Phase 2 Trial of Neoadjuvant Weekly Carboplatin Plus Paclitaxel in Triple Negative Breast Cancer

Study Description

Brief Summary

Nonrandomized, open label, single arm, Simon's two stage MinMax design trial of neoadjuvant weekly carboplatin plus paclitaxel, followed by doxorubicin and cyclophosphamide in patients with operable Triple Negative Breast Cancer (TNBC)

Detailed Description

This is a single arm, Phase 2, open label, Simon's two stage MinMax design trial to evaluate the safety and efficacy of weekly carboplatin in combination with standard neoadjuvant chemotherapy in subjects with previously untreated triple negative breast cancers who are candidates for potentially curative surgery.

Subjects will receive carboplatin (Area Under the Curve (AUC) 2 mg/mL/min) + paclitaxel (80 mg/m2) Carboplantin plus Paclitaxel (CbP) followed by doxorubicin and cyclophosphamide (AC). All subjects will receive CbP on Day 1 of 12 weekly cycles (Visits CbP1 - CbP12) via infusion during Chemotherapy Segment 1 as indicated in the Study Schema. Dose interruptions and dose modifications are allowed based upon tolerability and may extend Chemotherapy Segment 1 duration to a maximum of 16 weeks. Beginning with Chemotherapy Segment 2 all subjects will receive doxorubicin (60 mg/m2) and cyclophosphamide (600 mg/m2) on Day 1 of four 14-day cycles (Visits AC1 - AC4). For subjects who experience toxicities due to carboplatin, paclitaxel, doxorubicin or cyclophosphamide, the appropriate dose modifications or dosing delays should be managed according to Section 11.2. Dose modifications may result in the total duration of therapy being greater than the planned 24 weeks. The objective of this study is to determine efficacy and tolerability of low dose, weekly carboplatin in combination with weekly paclitaxel followed by standard doxorubicin/cyclophosphamide as neoadjuvant therapy for triple-negative breast cancer.

Study Design

Outcome Measures

Primary Outcome Measures

1. Pathological complete response (pCR) rate [30 months]

   Defined as the absence of residual invasive carcinoma in the resected breast specimen and ipsilateral axillary lymph nodes following completion of neoadjuvant therapy (i.e., ypT0/Tis, ypN0 per the American joint Committee on Cancer staging system) in all subjects completing at least 1 cycle of study treatment (modified intent-to-treat population)

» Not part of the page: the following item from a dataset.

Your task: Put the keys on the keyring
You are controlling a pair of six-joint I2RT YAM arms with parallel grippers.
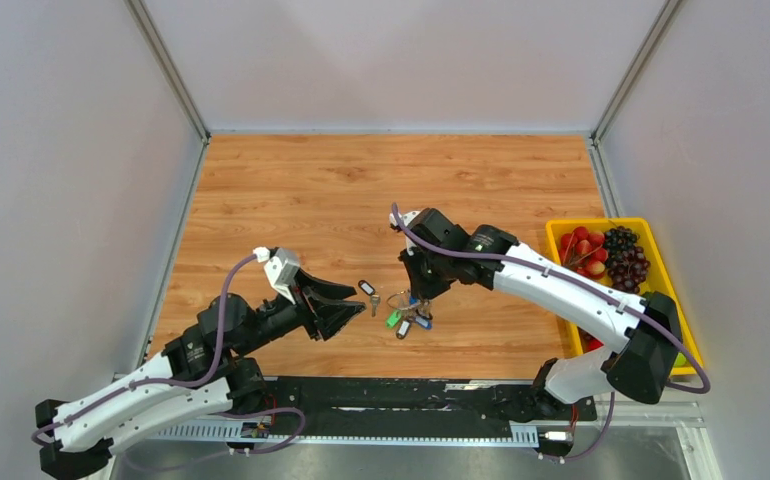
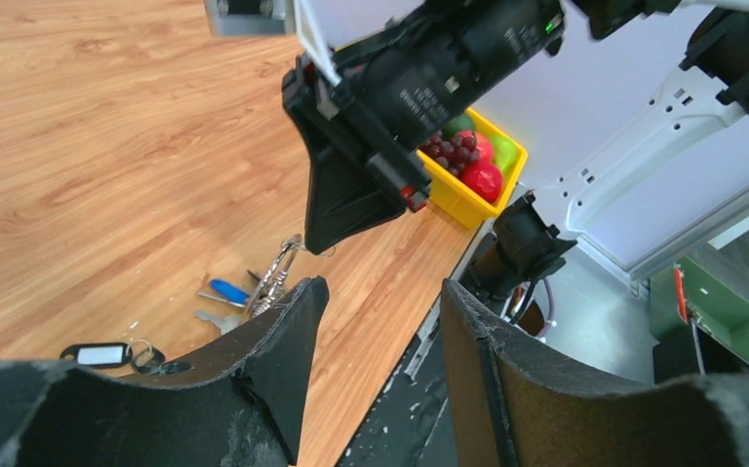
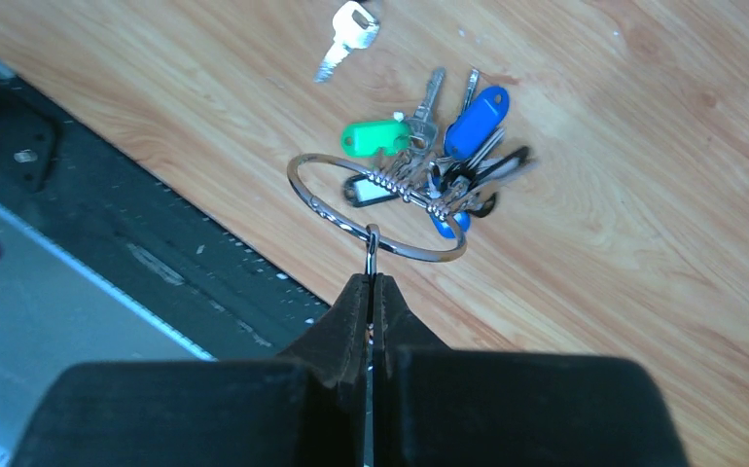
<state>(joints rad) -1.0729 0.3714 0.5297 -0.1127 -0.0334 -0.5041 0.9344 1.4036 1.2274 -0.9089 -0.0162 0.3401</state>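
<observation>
Silver wire makes up the keyring [image 3: 322,214], which sits near the front edge of the wooden table [image 1: 361,180]. The right gripper [image 3: 372,280] pinches it at a small loop on its near rim — jaws pressed together on the wire. A bunch of keys [image 3: 476,117] with green, blue and black tags is gathered along a coiled bar across the ring, and the keys rest on the wood. One loose key [image 1: 368,292] with a black tag lies apart, between the bunch and the left gripper [image 2: 380,292]. That gripper is just left of the keys, its jaws spread and holding nothing. A yellow bin [image 1: 557,232] of fruit stands at the table's right side — well apart from the keys.
</observation>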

Secondary Outcome Measures

1. Pathologic complete response rate in subjects completing protocol therapy. [30 months]

   Pathologic complete response rate Defined as the absence of residual invasive carcinoma in the resected breast specimen and ipsilateral axillary lymph nodes following completion of neoadjuvant therapy (i.e., ypT0/Tis, ypN0 per the American joint Committee on Cancer staging system) will be determined in the sub-group of subjects completing at least 75% of planned treatment cycles.

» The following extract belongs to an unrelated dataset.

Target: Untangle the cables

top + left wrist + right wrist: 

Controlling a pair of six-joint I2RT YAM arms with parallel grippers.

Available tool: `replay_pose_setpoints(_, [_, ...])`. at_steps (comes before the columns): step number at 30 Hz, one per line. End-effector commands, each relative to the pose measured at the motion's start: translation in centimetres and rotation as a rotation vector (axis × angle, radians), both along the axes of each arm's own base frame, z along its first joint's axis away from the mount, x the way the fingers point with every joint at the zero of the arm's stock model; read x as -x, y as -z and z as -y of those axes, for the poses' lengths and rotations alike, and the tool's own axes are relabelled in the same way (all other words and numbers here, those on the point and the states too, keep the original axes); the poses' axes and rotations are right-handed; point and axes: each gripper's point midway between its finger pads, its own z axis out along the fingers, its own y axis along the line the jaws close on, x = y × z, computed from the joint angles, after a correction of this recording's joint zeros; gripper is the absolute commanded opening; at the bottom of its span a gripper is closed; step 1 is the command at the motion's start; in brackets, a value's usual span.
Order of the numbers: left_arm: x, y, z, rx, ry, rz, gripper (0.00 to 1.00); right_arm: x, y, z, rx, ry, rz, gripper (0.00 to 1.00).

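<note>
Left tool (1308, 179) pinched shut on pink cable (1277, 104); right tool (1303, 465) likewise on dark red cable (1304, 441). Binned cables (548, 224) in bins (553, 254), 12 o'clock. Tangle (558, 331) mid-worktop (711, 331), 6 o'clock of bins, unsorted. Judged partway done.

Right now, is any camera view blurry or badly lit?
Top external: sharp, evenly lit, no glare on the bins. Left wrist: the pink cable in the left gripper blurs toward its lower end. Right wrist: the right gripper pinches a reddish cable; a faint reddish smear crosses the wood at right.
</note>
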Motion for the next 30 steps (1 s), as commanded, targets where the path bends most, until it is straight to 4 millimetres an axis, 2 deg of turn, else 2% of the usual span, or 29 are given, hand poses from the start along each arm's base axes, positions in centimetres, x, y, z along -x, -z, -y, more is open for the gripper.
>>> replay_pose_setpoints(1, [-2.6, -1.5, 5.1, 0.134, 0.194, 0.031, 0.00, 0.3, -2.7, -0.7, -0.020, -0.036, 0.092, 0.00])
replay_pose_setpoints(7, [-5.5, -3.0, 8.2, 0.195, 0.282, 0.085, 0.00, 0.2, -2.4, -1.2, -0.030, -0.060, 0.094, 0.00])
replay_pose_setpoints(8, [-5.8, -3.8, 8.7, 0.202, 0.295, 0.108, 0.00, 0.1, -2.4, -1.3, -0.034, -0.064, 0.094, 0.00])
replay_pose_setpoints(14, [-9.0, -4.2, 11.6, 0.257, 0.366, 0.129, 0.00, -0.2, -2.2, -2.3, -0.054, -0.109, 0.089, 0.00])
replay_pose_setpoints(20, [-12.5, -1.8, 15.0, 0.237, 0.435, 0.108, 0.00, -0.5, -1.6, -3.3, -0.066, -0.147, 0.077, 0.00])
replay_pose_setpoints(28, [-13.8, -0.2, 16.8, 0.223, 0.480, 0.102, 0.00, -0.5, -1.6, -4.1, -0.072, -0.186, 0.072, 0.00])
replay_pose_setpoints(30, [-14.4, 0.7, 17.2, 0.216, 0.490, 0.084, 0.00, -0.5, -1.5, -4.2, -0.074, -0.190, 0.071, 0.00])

2. Residual Cancer Burden [30 months]

   The Residual Cancer Burden (RCB) class will be estimated from routine pathologic sections of the resected primary breast tumor and the regional lymph nodes after the completion of neoadjuvant therapy. RCB class 0 represents pCR, and class I represents minimal residual invasive disease. Class II and III represent significant residual disease. We will report the rate of achieving RCB class 0/1 vs. II/III.

3. Event-free survival (EFS) [30 months]

   Time from enrollment to any of the following: failure to undergo potentially curative surgery; onset of local, regional, or distant invasive recurrence of breast cancer following curative surgery; second primary invasive cancer in the breast or in another organ; or death from any cause.

4. Invasive disease-free survival (iDFS) [30 months]

   Time from enrollment to any of the following: development of invasive cancer in the ipsilateral breast or regional nodes, contralateral breast or regional nodes, distant metastases, or death from any cause

5. Distant disease-free survival (DDFS) [30 months]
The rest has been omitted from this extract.